Pour autant, la Rémoise de 32 ans prévient qu'elle n'est pas revenue "pour (s)e faire démonter" et rêve d'une victoire dans le Tour de France dans les trois années qui viennent avec son équipe Visma.
QUESTION : Vous retrouvez le cyclisme sur route onze ans après avoir gagné votre titre mondial. Quelles sont vos premières impressions ?
RÉPONSE : "Quand je suis arrivée au stage de décembre, l'entraîneur m'a dit: +tu as l'air surprise+. Je ne pensais pas que le niveau était aussi haut. Avant, c'était beaucoup plus hétérogène. La nutrition a beaucoup changé aussi et tient un rôle essentiel dans la performance. Les tactiques d'équipe sont devenues cruciales. C'est devenu vraiment un sport d'équipe."
Q : Justement, ça vous fait bizarre de vous retrouver en équipe après un fonctionnement plus solitaire en VTT ?
R : "C'est vrai que j'ai été plutôt isolée pendant des années. Quand on a cinq heures de vélo à faire, c'est plus sympa quand on est en groupe et qu'on peut discuter, ça passe un peu plus vite. Avant, j'étais en chambre toute seule, maintenant, je dois partager la chambre avec quelqu'un. C'est un sport complètement différent."
Q : Le cyclisme féminin a beaucoup évolué ?
R : "Il est en train d'évoluer comme il n'évoluera peut-être plus jamais. Je me rappellerai toujours d'une phrase que j'ai dite à ma mère quand j'avais huit ans : j'aurais bien aimé être un garçon pour faire le Tour de France. Aujourd'hui, les jeunes filles ont une chance inouïe de pouvoir avoir le Tour de France comme rêve. C'est aussi pour ça je ne voulais pas arrêter ma carrière. Je voulais vivre ça."
Q : Avec un objectif fort, le Tour de France que vous voulez gagner dans les trois ans ?
R : "C'est mon rêve. Avoir gagné les Jeux à la maison a été incroyable. Gagner le Tour de France serait, je pense, une sensation encore au-dessus. Mais ça ne va pas venir tout de suite. Je reste prudente car je ne sais pas du tout quel est mon niveau par rapport aux meilleures.
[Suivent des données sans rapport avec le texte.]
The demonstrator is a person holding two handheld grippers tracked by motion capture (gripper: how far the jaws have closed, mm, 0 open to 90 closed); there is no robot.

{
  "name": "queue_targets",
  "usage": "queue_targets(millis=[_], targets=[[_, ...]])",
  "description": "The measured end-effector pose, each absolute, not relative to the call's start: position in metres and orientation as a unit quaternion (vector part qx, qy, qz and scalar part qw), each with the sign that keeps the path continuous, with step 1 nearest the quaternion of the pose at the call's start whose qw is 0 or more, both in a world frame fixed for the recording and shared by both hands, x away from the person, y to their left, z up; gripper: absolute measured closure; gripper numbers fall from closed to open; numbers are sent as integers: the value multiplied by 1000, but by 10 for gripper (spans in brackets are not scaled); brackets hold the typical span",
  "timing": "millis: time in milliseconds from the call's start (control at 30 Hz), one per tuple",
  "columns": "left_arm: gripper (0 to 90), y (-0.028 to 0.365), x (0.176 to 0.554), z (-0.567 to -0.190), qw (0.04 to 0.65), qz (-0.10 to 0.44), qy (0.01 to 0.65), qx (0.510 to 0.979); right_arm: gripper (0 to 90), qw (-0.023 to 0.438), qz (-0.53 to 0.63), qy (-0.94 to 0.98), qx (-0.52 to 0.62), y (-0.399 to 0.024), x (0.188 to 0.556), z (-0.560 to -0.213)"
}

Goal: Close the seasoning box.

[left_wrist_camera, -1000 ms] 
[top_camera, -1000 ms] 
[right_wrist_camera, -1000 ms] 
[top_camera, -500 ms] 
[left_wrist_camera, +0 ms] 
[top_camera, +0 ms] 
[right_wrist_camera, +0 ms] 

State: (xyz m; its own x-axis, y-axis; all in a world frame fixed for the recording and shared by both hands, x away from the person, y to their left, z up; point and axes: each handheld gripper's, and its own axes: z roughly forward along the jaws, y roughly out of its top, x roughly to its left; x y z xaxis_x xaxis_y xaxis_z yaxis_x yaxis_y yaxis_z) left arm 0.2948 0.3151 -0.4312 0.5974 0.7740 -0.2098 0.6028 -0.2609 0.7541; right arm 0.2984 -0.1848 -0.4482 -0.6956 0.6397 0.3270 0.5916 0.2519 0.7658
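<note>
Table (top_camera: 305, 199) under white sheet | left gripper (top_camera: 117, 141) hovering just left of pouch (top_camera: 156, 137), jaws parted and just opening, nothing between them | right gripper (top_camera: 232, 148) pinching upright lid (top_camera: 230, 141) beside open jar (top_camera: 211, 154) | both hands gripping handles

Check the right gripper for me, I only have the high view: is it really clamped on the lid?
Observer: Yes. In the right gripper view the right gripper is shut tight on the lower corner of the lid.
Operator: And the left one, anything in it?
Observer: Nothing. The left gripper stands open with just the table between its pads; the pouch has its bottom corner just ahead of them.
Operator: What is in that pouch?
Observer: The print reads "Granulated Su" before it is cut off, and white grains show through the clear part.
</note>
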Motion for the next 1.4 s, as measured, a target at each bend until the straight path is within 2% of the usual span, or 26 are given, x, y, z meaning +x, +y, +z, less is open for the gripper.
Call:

Je n'ai pas envie de vendre du rêve et me retrouver je ne sais pas combientième."
Q : L'objectif est quand même de gagner rapidement des courses ?
R : "Clairement. Je ne suis pas revenue sur la route pour me faire démonter. Je vais peut-être prendre des claques. Finalement c'est un peu l'histoire de ma vie. Je pense être quelqu'un de résilient."
Q : Vous pensez déjà être compétitive ?
R : "Lors du dernier test en décembre, j'ai battu mon record de tous les temps sur cinq minutes, donc je pense être à un niveau correct. Je m'entraînais déjà beaucoup avant donc je n'ai pas à refaire cette base foncière. Mais j'ai perdu en explosivité. Et manger autant sur le vélo, c'est nouveau pour moi. En VTT, ce n'est pas forcément nécessaire, c'est une heure et demie de course. Mais quand tu fais 3h30 de course, qu'on te demande de manger six gels par heure, si tu n'as pas l'habitude, ton corps ne digère pas. C'est ce que m'est arrivée aux Mondiaux (abandon, en septembre à Zurich)."
Q : Quel type de coureuse pensez-vous être sur route aujourd'hui ?
R : "Je pense que je suis bonne un peu partout mais pas très bonne quelque part. Il va falloir que je me spécialise. Ça va être aussi le but des stages en altitude, avec des montées assez longues. Pour gagner aujourd'hui, il faut faire son meilleur effort sur cinq minutes en fin de course. Ça va être le but: être encore super fraîche au bout de 3h30 de course pour pouvoir attaquer."
Q : Il y aura beaucoup d'attentes. Vous êtes prête pour ça ?
R : "Les Jeux m'ont appris que savoir dire non n'est pas mauvais. Je n'ai plus 20 ans. J'ai assez de recul pour me préserver et me faire passer en priorité."